The considerations which led the Banks court to deny 

injunctive relief are also present in this case. Enjoining the 

election would not provide relief to any of the estimated 

506,177 registered voters within the First Supreme Court 

District. Instead, those voters would be denied their right to 

participate in the regularly scheduled 1988 election. And to 

what purpose? If plaintiffs had to wait another ten years to 

obtain relief (assuming that they are able to prevail on the 

merits), their argument for pre-election injunctive relief 

might be more compelling. However, because (1) plaintiffs will 

likely obtain such relief through an election for a new 

district in 1990, without the necessity of delaying the 1988 

election (or overturning the results thereof, as discussed in 

the next section of this brief), because (2) plaintiffs do not 

desire a 1988 election, nor, we submit a 1989 election if with 

inadequate lead time for black candidates to participate 

therein, and because (3)prospective change in the system which 

gives them relief in 1990 rather than 1989 is likely and will 

surely pass constitutional muster, the argument for injunctive 

relief is not compelling at all. 



The district court also refused to enjoin an election 

in Knox v. Milwaukee County Board of Election Commissioners, 

581 F.Supp. 399 (E.D. Wis. 1984). The court noted in that S2 

case that an injunction would disenfranchise nearly one million 

voters. The court concluded "that the prejudice created by an 

injunction here would be of the highest magnitude." Id. at 405. 

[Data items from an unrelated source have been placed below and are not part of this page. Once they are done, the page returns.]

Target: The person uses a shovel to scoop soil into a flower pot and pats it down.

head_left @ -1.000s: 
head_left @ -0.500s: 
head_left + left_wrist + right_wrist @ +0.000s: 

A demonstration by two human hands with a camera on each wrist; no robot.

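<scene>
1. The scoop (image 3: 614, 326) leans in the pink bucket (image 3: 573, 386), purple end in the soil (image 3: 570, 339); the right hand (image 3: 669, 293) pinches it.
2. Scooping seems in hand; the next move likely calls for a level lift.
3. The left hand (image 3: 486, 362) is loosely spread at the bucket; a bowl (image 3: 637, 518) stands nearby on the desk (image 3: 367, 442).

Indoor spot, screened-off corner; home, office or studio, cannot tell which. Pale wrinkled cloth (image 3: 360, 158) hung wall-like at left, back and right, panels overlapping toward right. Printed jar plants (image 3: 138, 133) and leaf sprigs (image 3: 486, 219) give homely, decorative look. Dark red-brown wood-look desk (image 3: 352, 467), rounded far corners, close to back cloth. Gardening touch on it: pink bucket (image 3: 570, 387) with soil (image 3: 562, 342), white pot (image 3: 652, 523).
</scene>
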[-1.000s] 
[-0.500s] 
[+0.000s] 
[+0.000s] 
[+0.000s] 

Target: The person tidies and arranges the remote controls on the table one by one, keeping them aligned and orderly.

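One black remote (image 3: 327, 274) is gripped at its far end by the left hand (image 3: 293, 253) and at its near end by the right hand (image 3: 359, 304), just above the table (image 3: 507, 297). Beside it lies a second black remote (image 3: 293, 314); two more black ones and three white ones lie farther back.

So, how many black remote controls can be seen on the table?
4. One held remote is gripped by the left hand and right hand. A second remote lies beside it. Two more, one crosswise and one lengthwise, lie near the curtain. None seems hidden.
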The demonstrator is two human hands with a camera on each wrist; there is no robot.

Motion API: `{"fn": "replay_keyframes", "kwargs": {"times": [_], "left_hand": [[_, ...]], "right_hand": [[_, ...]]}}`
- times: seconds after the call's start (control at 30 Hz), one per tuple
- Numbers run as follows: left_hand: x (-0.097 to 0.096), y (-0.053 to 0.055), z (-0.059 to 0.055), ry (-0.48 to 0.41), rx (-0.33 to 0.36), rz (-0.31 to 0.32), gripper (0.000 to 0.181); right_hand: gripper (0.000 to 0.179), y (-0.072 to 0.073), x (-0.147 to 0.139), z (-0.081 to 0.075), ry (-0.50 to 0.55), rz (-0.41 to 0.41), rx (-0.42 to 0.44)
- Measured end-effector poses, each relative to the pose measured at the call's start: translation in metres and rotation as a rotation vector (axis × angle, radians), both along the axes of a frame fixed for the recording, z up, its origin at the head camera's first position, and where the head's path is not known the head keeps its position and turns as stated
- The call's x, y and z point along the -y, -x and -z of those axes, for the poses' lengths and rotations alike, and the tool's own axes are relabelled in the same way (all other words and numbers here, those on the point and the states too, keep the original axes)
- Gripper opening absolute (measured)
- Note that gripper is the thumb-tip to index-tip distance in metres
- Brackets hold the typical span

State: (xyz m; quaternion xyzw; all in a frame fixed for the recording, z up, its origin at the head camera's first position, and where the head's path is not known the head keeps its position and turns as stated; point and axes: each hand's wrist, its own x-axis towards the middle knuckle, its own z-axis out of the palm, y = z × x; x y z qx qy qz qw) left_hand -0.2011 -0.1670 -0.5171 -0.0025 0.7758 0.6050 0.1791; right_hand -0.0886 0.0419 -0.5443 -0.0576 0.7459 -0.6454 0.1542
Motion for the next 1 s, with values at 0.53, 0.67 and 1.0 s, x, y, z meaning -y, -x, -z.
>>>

As noted in plaintiffs' brief to the district court in 

support of the motion for a preliminary injunction, there are 

instances in which district courts have enjoined elections as 

the result of challenges being brought under the Voting Rights 

Act. No one denies that federal district courts have that 

power. However, "[t]he proper focus" of the district court's 

inquiry in each case "is upon the balancing of the equities" 

involved, and "the public interest which is affected by such a 

remedy." Banks, supra, 659 F. Supp. at 404. Also, the Callaway  

test for injunctive relief will be satisfied in some factual 

contexts and not in others. Given the particular facts and 

equities involved in this case, particularly the fact that 

plaintiffs will no doubt achieve an adequate remedy in 1990 

without the necessity of enjoining any election, the Callaway  

requirements for injunctive relief are not satisfied here. For 

example, peculiar facts existed in Taylor v. Haywood County, 



544 F.Supp. 1122 (W.D. Tenn. 1982), a case cited by the 

plaintiff. There Haywood County had employed single member 

districts for the Board of Highway Commissioners since 1937. 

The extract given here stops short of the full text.